Based on symmetric per-column per-expert Int8 quantization, casting the weights to FP16/BF16 before matmul inside the fused_moe kernel (compute_type in FP/BF16).
Support quantization and scales extraction on startup (takes 1min on Jamba).
We've ran quality benchmarks on Jamba and it shows no quality degradation:

Method	BF16	ExpertsInt8
gsm8k cot	59.5	59.8
MMLU	67.3	67.3
gsm8k	50.6	50.1
narrative_qa	67.8	68.7
ppl/c4	-0.4301	-0.4301

Performance:
E2E latency in seconds on requests with Prompt length=1024, decode length=128:

Model	Hardware	Method	BS=1	BS=4	BS=8
Mixtral8x22B	H100*8	FP8 (MoE quant-only)	1.3	1.79	2.26
Mixtral8x22B	H100*8	ExpertsInt8	1.3	1.84	2.205
--	--	--	--	--	--
Mixtral8x7B	H100*4	FP8 (MoE quant-only)	0.835	1.22	1.44
Mixtral8x7B	H100*4	ExpertsInt8	0.83	1.22	1.42
--	--	--	--	--	--
Jamba	H100*2	FP8 (MoE quant-only)	1.3	2	3.2
Jamba	H100*2	ExpertsInt8	1.16	2	3.14
--	--	--	--	--	--
Jamba	A100*2	FP16	1.75	3.2	4.6
Jamba	A100*2	ExpertsInt8	1.65	2.7	4
Jamba	A100*2	GPTQ 8bit (W/o FusedMoe)	3.8	5.9	9.4

Advantages:

Doesn't require calibration preprocess.
No quality degradation.
Quantized FusedMoE methodology that runs on A100s.
Safer in case of large activations since they can be saved in BF16 reducing the risk of overflow.

github-actions · 2024-08-12T09:10:48Z

👋 Hi!
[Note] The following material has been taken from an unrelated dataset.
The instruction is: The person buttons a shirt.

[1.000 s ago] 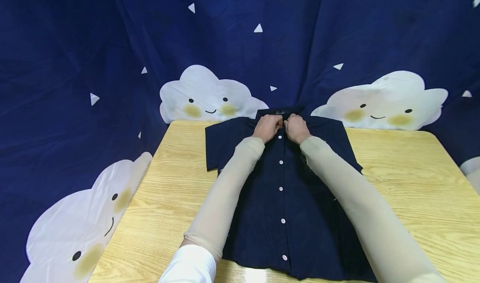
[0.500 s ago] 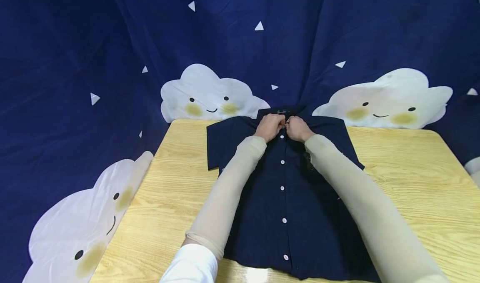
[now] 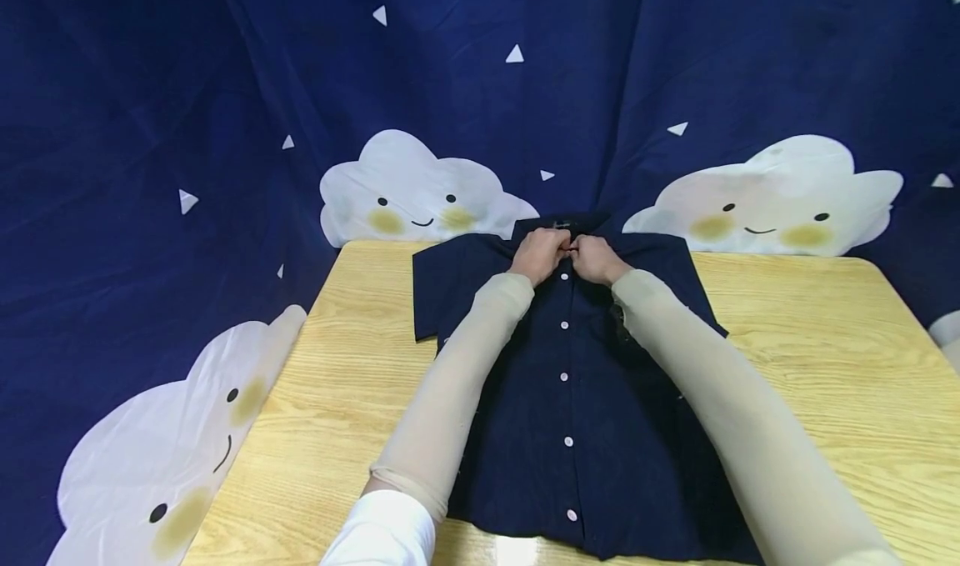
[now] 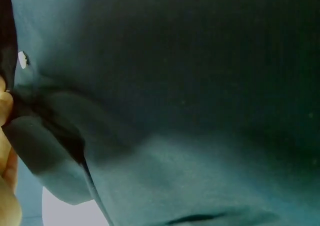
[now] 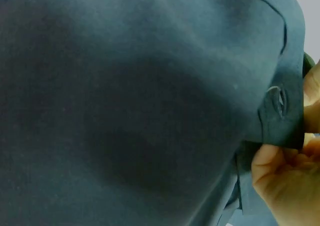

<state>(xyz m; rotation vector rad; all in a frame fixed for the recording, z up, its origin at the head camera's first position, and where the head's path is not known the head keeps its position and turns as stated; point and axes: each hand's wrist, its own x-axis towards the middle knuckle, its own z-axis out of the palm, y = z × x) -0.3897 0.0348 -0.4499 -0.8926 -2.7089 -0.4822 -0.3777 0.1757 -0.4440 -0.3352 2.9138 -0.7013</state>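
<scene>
A dark navy short-sleeved shirt [image 3: 517,433] lies front up on the table, collar at the far end, a row of pale buttons down its middle. At the neck, my left hand [image 3: 540,254] and right hand [image 3: 597,259] pinch the fabric with curled fingers, their fingertips meeting above the top visible button [image 3: 564,277]. In the right wrist view, a buttonhole [image 5: 281,102] with a pale rim showing in it sits beside the fingers. The left wrist view has a collar flap [image 4: 47,156] and a pale button [image 4: 22,60] near the fingers. What lies between the fingertips is hidden.
The shirt rests on a light wood table [image 3: 367,299], whose far edge meets a navy curtain [image 3: 480,74] printed with smiling clouds and white triangles. Beige sleeve covers [image 3: 457,366] run along both forearms, which pass over the shirt.
The fingertips of both hands have drawn together at the neck, closing the small gap between them. Between the last two frames the hands barely move. The shirt stays in place.
</scene>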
Thank you for contributing to the vLLM project.
Just a reminder: PRs would not trigger full CI run by default. Instead, it would only run fastcheck CI which consists a small and essential subset of CI tests to quickly catch errors. You can run other CI tests on top of default ones by unblocking the steps in your fast-check build on Buildkite UI.
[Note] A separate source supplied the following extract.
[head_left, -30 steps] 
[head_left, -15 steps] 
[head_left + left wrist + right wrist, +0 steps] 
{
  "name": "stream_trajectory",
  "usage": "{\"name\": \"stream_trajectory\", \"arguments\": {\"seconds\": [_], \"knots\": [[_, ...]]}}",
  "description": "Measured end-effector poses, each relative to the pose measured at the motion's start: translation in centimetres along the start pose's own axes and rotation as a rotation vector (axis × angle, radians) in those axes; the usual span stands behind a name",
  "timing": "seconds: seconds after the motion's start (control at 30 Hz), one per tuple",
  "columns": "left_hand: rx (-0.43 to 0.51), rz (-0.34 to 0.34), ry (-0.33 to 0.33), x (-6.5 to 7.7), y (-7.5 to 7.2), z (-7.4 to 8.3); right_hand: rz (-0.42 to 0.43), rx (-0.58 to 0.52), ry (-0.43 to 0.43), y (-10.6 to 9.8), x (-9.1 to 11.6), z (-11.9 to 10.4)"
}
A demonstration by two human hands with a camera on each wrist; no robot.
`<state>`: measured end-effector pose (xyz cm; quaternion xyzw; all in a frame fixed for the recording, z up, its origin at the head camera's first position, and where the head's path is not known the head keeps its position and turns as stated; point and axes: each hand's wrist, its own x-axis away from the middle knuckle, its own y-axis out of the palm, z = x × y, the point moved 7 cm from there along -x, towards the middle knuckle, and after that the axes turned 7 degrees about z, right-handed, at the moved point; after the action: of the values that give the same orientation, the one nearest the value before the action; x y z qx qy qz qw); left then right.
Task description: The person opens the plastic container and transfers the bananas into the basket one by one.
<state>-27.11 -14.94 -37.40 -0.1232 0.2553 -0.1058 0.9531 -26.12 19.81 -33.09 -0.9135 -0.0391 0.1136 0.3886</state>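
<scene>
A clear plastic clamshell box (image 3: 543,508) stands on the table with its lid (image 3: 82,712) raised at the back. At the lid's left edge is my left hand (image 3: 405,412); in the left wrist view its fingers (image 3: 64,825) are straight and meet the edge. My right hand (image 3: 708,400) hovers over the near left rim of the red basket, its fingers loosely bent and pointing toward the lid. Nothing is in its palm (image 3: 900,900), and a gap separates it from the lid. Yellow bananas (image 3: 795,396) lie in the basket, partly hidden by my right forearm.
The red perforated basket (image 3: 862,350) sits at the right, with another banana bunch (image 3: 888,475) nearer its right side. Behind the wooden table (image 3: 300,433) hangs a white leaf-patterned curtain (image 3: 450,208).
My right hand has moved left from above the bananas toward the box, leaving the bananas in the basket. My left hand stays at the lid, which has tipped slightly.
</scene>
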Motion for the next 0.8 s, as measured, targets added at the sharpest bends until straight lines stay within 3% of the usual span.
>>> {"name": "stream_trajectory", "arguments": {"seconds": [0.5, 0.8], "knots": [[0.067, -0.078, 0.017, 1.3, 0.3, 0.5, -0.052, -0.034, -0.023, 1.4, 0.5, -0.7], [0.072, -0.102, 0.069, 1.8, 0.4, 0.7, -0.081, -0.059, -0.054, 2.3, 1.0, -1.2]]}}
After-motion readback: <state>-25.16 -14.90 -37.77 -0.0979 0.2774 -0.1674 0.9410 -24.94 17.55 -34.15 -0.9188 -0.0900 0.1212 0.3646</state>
Once the PR is approved and ready to go, please make sure to run full CI as it is required to merge (or just use auto-merge).
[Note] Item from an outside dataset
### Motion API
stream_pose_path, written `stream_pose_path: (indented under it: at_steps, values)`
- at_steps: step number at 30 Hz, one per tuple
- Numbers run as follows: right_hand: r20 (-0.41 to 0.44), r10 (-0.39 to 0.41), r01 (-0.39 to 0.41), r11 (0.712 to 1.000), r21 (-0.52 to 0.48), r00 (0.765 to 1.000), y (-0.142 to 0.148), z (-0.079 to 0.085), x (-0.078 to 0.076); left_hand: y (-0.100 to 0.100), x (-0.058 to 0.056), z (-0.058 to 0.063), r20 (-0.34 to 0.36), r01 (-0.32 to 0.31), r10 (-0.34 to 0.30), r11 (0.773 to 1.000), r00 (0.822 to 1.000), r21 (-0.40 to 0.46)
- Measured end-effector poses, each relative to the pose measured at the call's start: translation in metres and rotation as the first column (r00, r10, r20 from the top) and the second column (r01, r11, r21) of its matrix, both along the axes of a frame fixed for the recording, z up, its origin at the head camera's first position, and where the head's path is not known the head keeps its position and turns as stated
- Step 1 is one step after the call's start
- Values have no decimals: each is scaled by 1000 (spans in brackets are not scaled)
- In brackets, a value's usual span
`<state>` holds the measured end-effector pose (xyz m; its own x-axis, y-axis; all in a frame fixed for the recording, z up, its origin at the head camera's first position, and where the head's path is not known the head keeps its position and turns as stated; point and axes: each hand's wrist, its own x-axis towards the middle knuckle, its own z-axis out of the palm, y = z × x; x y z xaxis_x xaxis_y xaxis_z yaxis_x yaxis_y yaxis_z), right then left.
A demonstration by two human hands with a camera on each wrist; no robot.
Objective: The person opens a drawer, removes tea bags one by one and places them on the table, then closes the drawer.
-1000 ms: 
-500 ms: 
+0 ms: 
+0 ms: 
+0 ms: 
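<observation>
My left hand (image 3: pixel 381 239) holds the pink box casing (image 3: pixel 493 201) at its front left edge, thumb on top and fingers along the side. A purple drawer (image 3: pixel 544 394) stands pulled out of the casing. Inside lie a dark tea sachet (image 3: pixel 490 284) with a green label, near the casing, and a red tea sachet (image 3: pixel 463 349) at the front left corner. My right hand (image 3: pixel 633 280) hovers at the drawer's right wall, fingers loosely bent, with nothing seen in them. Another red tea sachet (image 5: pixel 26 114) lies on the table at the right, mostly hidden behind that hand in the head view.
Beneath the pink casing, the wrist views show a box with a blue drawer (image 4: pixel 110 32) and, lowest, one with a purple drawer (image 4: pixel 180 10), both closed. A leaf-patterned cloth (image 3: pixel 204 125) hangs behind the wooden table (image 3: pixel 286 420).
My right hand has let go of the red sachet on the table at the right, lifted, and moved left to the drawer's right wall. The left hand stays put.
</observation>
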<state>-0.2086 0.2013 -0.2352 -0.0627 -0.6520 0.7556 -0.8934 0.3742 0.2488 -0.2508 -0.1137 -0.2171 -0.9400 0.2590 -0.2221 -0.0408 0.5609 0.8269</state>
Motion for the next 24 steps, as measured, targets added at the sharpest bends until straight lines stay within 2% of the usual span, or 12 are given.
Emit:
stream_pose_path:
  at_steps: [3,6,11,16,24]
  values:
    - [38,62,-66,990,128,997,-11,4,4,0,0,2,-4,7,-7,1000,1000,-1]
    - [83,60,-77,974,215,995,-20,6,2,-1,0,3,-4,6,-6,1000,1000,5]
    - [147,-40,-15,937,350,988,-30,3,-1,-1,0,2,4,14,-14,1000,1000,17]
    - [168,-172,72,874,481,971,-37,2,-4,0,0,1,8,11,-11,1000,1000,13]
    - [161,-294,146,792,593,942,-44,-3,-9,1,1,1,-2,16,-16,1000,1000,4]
To run full CI, you can do one of these:

Comment /ready on the PR
Add ready label to the PR
Enable auto-merge.

🚀

mzusman · 2024-08-12T09:50:04Z

/ready

halexan · 2024-08-13T01:23:49Z

@mzusman

How to convert models to ExpertsInt8?

robertgshaw2-neuralmagic · 2024-08-13T01:49:05Z

Hey - just FYI there are some ongoing efforts to extend Marlin to support W4A16 and W8A16

Right now the kernels load GPTQ models, but we could really connect them to any models type

We should run benchmarks against these as well in deciding which kernel to use

#7079

mzusman · 2024-08-13T07:19:06Z

@mzusman

How to convert models to ExpertsInt8?

You would just need to run vLLM with --quantization experts_int8, It supports quantization on the fly

mzusman · 2024-08-13T09:55:54Z

Hey - just FYI there are some ongoing efforts to extend Marlin to support W4A16 and W8A16

Right now the kernels load GPTQ models, but we could really connect them to any models type

We should run benchmarks against these as well in deciding which kernel to use

#7079

I understand, I was trying to benchmark this method against the PR #7079 on Nous-Hermes-2-Mixtral-8x7B-DPO-GPTQ-8bit-128g/TheBloke/Mixtral-8x7B-v0.1-GPTQ and it ended up unsuccessful (it hangs on startup).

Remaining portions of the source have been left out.